Enrico Letta, il Pd è contrario al decreto, giusto?
“Non so cosa farà il governo, ma questa è una vicenda in cui il Parlamento non può essere esautorato. Sarebbe un grave errore: non si tratta di un mero passaggio formale”.

Quanto pesa per il Pd il no della Cgil?
“È un no che pesa molto, soprattutto per i toni in cui è stato espresso. Avrà conseguenze nella discussione politica”.

Nel partito c’è chi, come Stefano Fassina, dice che il governo non ha cercato l’accordo.
“Non condivido questa impostazione. È un testo che è il frutto di due mesi di serrato negoziato: non si può dire che sia il frutto di un’imposizione. Al 90 per cento è un accordo molto positivo e condivisibile. Lì c’è il cuore del nostro programma e c’è anche quello che noi non siamo riusciti a fare in questi anni”.

Quanto al restante io per cento?
“Il passaggio critico è sull’articolo 18. Due parti su tre funzionano: quelle che riguardano i licenziamenti discriminatori e disciplinari. È invece da correggere il vero punto debole, quello dei licenziamenti economici. Lì bisogna applicare in toto il modello tedesco. L’idea di fondo è che se la procedura di conciliazione individua una sfasatura tra i motivi che vengono addotti e la realtà, possa essere prevista l’alternativa tra reintegro e indennizzo, in modo da evitare un abuso di questa norma. Penso che Monti, Pd, Pdl e Terzo polo possano convenire sul fatto che non sarebbe un cedimento, ma  buon senso. Comunque noi dobbiamo valorizzare quel 90 per cento positivo. Come ha detto Napolitano, non fermiamoci solo sull’articolo 18”.

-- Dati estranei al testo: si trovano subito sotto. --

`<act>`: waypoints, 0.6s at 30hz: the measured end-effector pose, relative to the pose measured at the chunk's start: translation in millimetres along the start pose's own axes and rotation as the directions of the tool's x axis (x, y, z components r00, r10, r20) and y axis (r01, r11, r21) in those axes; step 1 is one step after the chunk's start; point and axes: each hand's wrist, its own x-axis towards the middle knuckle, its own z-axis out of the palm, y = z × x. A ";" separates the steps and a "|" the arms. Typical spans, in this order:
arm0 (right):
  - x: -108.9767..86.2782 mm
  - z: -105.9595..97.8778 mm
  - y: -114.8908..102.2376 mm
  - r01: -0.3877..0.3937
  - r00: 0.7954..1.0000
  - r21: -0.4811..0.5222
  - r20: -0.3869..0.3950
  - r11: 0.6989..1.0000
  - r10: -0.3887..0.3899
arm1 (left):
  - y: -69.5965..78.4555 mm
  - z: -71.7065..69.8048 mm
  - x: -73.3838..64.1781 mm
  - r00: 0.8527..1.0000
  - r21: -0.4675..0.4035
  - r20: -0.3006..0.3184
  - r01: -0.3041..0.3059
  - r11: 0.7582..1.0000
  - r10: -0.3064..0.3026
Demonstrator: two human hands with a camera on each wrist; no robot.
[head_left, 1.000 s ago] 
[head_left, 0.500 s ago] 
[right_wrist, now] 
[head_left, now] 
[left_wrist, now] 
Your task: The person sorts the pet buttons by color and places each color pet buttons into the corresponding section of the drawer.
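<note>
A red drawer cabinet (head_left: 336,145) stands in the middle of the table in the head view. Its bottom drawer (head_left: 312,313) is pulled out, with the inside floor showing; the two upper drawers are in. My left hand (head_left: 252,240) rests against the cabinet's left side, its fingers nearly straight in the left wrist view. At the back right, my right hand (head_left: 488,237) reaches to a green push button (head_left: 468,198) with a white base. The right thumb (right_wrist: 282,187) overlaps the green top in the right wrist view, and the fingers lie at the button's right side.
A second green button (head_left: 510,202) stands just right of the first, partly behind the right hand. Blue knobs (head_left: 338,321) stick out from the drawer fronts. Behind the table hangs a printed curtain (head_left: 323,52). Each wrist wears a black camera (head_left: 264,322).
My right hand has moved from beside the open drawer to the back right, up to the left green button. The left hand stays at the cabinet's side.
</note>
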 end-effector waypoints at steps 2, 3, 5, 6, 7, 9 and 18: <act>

Si aggraverà la tensione sociale?

“Rispetto a questo rischio il governo ha una sola strada: quella di varare dei provvedimenti che gli italiani percepiscano come un miglioramento delle loro condizioni di vita. Non bastano lo spauracchio dell’aumento dello spread o del rischio Grecia per andare avanti. Bisogna dare delle risposte al Paese che soffre e bisogna favorire l’occupazione giovanile, perché i sessantenni possono anche fare dei sacrifici se sanno che serviranno per i loro figli e nipoti”.

Ma il Pd non può dire di no al governo. Esatto?
“Mettiamola così: noi non possiamo dire di no al governo, ma il governo non può permettersi il nostro no. Ciò detto, io credo che l’approdo finale del Pd non possa che essere il “sì” a questa operazione. Ma è evidente che un sostegno obtorto collo avrà conseguenze sul futuro”.

Il Pd si dividerà?
“Siamo a un passaggio cruciale per il Pd, perché siamo di fronte a scelte riformiste che dobbiamo fare senza il fantasma di Berlusconi davanti, e quindi valgono i nostri sì e i nostri no”.

Ci sarà chi voterà in dissenso?
“Senz’altro sarà un passaggio faticoso, ma non dimentichiamo che finora il Pd in ogni fiducia non ha mai perso voti, al contrario del Pdl, e io mi auguro che sia così anche in questo caso”.

D’Alema la invita a una maggiore prudenza.
“Mah, è forse la prima volta che mi capita: di solito vengo spinto a minor saggezza e maggiore imprudenza…”.